Signed-off-by: Laxman Dewangan <ldewangan@nvidia.com>
Signed-off-by: Stephen Warren <swarren@nvidia.com>
NVIDIA's Tegra114 has 5 I2C controllers. These controllers have the
following changes which makes incompatible with previous hardware:
- Single clock source to I2C controller.
- Interrupt support for per packet transfer.
Add DT entry for I2C controllers and make it compatible with
"nvidia,tegra114-i2c".
Signed-off-by: Laxman Dewangan <ldewangan@nvidia.com>
[swarren: fixed location of status property for consistency]
Signed-off-by: Stephen Warren <swarren@nvidia.com>
NVIDIA's Tegra114 has 32 channels APB DMA controller. Add DT entry for
APB DMA controllers and make it compatible with "nvidia,tegra114-apbdma".

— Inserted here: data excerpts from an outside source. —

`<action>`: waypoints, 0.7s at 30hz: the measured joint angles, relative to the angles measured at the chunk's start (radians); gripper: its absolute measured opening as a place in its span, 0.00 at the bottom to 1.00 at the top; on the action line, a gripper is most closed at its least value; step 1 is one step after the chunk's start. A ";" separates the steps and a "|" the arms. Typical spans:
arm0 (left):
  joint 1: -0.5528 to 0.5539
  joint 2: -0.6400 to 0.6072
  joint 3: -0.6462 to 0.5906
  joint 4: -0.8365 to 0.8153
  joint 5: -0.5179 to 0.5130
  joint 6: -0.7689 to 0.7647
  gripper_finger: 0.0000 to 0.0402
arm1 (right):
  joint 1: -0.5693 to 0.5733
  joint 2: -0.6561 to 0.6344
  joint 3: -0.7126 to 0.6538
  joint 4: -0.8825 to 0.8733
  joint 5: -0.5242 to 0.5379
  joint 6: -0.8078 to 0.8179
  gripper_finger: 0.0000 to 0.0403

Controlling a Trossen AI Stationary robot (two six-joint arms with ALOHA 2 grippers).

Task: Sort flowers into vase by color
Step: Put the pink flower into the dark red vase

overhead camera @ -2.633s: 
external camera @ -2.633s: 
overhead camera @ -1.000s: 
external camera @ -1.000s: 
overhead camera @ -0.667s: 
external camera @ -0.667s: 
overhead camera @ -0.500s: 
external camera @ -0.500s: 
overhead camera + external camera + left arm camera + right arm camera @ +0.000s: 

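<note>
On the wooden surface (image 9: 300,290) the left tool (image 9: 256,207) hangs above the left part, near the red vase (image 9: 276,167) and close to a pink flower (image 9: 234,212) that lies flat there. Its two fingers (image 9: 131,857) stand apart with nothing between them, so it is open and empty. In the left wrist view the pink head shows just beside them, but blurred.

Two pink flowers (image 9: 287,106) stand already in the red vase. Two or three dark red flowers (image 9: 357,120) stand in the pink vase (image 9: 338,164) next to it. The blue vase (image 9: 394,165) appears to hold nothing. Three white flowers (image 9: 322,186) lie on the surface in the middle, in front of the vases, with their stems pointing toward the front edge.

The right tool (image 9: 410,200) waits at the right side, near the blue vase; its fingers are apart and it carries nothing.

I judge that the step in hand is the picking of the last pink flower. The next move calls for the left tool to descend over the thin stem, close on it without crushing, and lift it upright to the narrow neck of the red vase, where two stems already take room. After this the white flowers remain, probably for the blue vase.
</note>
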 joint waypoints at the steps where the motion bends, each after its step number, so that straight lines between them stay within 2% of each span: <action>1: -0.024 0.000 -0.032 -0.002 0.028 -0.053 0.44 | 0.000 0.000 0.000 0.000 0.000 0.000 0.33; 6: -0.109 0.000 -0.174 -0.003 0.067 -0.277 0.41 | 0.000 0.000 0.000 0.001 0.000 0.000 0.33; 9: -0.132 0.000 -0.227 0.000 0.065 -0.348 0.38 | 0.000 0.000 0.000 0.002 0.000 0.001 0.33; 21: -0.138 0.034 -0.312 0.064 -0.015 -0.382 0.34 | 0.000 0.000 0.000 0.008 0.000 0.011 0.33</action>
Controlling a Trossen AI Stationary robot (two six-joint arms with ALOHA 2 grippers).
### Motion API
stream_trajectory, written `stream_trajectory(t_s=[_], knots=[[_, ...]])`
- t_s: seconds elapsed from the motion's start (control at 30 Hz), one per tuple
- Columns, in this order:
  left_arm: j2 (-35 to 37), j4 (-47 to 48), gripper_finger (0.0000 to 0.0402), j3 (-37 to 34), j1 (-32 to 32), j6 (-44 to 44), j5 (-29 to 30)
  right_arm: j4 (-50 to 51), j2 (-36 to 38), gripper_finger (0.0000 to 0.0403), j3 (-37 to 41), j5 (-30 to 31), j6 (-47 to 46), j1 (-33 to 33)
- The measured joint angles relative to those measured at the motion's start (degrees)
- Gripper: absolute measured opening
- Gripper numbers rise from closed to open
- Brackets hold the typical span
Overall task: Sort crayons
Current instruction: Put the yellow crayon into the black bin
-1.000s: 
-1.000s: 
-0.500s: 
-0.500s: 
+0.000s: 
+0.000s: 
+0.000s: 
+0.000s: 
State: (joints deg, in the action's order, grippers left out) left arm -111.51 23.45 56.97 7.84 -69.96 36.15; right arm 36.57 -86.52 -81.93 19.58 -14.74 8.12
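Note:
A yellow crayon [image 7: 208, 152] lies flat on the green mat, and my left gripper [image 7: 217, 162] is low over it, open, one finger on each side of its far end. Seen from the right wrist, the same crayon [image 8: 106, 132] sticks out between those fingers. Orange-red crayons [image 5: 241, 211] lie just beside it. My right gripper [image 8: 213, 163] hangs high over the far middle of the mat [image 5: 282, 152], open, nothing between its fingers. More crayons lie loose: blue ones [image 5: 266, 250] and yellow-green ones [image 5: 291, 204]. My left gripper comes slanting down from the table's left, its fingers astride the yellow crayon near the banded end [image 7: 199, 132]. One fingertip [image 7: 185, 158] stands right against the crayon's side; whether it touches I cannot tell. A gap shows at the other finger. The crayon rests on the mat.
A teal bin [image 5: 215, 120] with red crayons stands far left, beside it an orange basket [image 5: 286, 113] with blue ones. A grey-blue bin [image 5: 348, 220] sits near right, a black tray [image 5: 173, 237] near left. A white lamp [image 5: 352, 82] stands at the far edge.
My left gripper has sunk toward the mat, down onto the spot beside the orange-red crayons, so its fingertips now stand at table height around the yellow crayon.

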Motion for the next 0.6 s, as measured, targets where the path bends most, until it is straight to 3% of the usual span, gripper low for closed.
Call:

Tegra114 DMA controller is not compatible with Tegra30/Tegra20 DMA
controller driver as in Tegra114, the global pause also clock gate the
DMA register and hence it iw not possible to write the DMA register
with global pause.
Signed-off-by: Laxman Dewangan <ldewangan@nvidia.com>
[swarren: fixed DT node order]
Signed-off-by: Stephen Warren <swarren@nvidia.com>
This patch adds a device tree node for the four PWM controllers present
on Tegra114.
Signed-off-by: Andrew Chew <achew@nvidia.com>
Signed-off-by: Stephen Warren <swarren@nvidia.com>
This patch adds in the SDHCI nodes for the busses supported on Tegra114
boards.
Signed-off-by: Pritesh Raithatha <praithatha@nvidia.com>
[Rhyland added clk refs to & reordered sdhci nodes and removed spaces]
Signed-off-by: Rhyland Klein <rklein@nvidia.com>
[swarren: fixed DT node sort order]
Signed-off-by: Stephen Warren <swarren@nvidia.com>
Add references to tegra_car clocks for the basic device nodes. Also remove
the clock-frequency property of the serial node as the UART driver can now
use the clock framework to obtain the frequency.
Signed-off-by: Peter De Schrijver <pdeschrijver@nvidia.com>
Acked-by: Mike Turquette <mturquette@linaro.org>
Signed-off-by: Stephen Warren <swarren@nvidia.com>
The PMC HW is not 100% compatible across all Tegra series. We need to
specify them in DT.
Signed-off-by: Joseph Lo <josephl@nvidia.com>
Signed-off-by: Stephen Warren <swarren@nvidia.com>
Tegra114 has the GPIO controllers with 8 GPIO bank and each bank
supports 32 pins.
Add DT entry for GPIO controller. Tegra114 GPIO controller is
compatible with Tegra30 GPIO controller driver.
Signed-off-by: Laxman Dewangan <ldewangan@nvidia.com>
Signed-off-by: Stephen Warren <swarren@nvidia.com>
Initial support for Tegra 114 SoC. This is expected to be included in
the board DTS files, Tegra 114 SoC based evaluation board family.